**TASK**
The stretch wanted below opens at the line containing "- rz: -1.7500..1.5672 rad" and closes at the line containing "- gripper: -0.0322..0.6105". Please return it exactly, with no other lines.

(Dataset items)
*** Block opens ***
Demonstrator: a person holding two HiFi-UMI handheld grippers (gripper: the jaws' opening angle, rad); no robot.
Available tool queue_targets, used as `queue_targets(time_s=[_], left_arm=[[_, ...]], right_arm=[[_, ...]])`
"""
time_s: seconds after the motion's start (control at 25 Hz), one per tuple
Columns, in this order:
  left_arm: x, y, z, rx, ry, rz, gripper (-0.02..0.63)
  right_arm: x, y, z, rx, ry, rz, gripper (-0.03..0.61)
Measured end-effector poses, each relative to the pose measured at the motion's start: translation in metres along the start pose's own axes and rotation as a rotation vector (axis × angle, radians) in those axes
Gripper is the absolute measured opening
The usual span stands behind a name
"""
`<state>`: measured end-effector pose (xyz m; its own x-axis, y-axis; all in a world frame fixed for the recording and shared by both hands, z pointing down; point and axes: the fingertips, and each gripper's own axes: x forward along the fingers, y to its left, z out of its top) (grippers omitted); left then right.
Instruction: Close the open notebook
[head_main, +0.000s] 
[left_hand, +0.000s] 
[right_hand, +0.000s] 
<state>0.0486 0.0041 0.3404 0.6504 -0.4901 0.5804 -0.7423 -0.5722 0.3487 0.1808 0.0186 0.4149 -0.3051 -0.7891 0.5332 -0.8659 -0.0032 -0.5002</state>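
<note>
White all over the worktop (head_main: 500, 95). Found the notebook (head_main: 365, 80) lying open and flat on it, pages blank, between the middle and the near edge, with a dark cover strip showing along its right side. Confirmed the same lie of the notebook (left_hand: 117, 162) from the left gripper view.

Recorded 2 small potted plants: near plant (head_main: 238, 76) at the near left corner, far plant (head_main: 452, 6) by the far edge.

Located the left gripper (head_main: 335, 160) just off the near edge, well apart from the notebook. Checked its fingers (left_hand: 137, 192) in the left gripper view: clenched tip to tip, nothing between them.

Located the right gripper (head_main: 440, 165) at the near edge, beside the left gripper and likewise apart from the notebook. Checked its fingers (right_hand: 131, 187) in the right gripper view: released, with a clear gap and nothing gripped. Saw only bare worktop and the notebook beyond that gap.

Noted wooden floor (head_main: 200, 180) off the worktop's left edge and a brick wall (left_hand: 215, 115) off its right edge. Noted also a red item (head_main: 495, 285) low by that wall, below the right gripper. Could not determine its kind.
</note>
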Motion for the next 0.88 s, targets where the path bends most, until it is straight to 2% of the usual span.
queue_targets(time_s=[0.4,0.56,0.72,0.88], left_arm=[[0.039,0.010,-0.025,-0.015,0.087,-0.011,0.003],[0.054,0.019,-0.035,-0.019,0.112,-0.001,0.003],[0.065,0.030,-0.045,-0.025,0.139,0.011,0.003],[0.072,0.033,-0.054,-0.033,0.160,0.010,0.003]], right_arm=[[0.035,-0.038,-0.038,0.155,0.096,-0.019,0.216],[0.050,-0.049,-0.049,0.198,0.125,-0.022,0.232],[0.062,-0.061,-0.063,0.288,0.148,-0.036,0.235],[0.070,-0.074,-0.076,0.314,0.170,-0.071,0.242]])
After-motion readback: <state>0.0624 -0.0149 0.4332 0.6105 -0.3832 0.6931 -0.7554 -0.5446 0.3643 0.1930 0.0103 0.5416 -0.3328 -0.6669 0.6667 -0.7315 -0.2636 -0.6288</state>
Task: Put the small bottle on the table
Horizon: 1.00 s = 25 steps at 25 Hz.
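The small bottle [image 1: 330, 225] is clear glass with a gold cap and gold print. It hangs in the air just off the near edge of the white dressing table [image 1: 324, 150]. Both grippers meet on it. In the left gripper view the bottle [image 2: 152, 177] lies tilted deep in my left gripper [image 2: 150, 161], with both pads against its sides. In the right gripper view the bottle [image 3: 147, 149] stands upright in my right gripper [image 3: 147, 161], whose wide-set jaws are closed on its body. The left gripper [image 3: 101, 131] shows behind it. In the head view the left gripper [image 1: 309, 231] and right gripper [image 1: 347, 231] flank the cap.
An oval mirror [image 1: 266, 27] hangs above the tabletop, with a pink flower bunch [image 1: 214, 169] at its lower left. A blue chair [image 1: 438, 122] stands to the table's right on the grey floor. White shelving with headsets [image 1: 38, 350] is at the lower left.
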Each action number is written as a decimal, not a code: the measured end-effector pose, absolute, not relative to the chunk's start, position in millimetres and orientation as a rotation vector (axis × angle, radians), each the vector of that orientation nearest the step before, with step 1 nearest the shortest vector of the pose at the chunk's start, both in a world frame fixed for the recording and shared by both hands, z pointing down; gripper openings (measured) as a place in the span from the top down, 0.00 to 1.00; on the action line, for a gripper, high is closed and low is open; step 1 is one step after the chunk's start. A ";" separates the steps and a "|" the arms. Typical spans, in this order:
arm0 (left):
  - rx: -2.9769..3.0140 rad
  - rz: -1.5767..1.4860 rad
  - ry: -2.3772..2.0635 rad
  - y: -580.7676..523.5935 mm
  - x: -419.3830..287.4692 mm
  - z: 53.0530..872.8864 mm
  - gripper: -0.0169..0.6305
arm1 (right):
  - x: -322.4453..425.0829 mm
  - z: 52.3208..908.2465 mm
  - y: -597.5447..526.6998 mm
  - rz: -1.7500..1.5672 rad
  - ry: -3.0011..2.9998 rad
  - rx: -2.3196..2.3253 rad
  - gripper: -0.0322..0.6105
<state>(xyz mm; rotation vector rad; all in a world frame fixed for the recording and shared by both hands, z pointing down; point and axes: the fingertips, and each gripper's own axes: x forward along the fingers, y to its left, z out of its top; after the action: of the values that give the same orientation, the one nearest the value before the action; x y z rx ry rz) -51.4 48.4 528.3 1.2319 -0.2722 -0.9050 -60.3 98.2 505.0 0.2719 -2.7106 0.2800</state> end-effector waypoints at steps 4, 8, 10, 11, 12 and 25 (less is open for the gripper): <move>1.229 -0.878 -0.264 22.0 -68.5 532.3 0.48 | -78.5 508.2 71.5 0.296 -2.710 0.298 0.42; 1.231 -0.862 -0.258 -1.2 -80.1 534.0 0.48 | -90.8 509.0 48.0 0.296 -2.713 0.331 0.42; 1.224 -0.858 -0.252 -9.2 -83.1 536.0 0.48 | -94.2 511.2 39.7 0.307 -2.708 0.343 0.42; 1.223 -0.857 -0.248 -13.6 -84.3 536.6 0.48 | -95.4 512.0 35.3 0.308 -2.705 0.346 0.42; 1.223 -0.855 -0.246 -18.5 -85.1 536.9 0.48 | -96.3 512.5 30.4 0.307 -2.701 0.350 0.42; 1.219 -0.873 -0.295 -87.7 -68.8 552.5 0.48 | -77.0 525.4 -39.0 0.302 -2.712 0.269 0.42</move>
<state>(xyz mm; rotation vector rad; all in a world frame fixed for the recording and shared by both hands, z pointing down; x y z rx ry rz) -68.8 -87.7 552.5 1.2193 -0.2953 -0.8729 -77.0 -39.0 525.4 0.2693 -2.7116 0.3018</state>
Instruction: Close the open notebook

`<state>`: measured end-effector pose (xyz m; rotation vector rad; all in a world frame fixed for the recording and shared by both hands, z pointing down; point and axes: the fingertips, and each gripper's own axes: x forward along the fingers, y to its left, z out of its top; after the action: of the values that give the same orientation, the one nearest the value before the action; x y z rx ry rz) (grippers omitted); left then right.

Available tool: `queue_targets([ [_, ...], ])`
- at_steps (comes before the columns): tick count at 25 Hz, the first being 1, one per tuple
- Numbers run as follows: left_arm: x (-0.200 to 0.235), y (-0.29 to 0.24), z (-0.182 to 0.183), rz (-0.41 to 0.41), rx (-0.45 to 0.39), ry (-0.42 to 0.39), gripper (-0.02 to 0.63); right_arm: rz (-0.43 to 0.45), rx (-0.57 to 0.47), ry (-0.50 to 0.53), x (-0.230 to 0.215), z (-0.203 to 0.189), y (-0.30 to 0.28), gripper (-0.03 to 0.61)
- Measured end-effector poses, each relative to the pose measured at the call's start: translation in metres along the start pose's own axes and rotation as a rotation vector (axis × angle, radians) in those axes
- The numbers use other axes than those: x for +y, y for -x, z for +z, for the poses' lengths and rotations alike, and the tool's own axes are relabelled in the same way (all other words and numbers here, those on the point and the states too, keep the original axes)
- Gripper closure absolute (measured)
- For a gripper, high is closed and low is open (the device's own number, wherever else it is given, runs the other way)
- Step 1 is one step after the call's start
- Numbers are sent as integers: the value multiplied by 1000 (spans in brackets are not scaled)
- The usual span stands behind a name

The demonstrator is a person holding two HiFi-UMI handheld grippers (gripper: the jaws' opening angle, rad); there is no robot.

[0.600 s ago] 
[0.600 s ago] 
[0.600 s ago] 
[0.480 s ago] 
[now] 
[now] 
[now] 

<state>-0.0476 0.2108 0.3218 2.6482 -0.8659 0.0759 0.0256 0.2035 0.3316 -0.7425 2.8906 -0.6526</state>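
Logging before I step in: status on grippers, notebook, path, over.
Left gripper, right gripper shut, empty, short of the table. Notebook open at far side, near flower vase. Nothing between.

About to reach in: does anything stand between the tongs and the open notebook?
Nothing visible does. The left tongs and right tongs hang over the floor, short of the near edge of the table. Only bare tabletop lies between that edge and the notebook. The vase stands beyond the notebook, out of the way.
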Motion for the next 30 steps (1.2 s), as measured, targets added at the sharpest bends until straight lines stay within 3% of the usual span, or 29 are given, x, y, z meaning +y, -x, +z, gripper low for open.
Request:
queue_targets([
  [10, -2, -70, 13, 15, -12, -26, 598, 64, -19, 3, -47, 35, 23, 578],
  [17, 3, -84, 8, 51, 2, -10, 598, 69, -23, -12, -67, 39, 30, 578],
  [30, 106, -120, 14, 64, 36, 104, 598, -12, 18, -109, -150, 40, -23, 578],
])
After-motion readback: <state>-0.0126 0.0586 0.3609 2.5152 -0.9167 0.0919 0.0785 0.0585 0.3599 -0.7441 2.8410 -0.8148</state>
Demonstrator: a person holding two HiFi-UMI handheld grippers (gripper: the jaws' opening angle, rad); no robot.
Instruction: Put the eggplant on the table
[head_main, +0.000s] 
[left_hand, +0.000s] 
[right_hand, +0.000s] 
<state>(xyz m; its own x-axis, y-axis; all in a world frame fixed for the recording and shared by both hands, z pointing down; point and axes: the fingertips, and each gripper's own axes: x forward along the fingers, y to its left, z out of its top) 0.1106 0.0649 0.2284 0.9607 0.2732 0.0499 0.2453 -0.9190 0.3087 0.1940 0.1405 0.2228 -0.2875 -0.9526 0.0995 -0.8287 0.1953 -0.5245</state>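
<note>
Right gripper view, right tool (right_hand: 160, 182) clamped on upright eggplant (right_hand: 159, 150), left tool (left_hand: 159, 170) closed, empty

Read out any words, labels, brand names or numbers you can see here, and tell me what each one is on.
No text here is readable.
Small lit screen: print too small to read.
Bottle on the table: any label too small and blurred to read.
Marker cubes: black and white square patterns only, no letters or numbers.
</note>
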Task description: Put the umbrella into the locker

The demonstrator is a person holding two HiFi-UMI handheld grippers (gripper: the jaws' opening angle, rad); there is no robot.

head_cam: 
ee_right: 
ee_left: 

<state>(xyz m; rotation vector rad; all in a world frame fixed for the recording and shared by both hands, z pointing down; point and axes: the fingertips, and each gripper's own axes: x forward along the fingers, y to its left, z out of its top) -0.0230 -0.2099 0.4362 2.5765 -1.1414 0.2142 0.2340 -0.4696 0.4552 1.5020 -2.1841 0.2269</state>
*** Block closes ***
**TASK RESPONSE**
  - rz: -1.7500..1.5672 rad
  - ry: -3.0011..2.9998 rad
  - rx: -2.3196..2.3253 rad
  - gripper: -0.0322..0.6105

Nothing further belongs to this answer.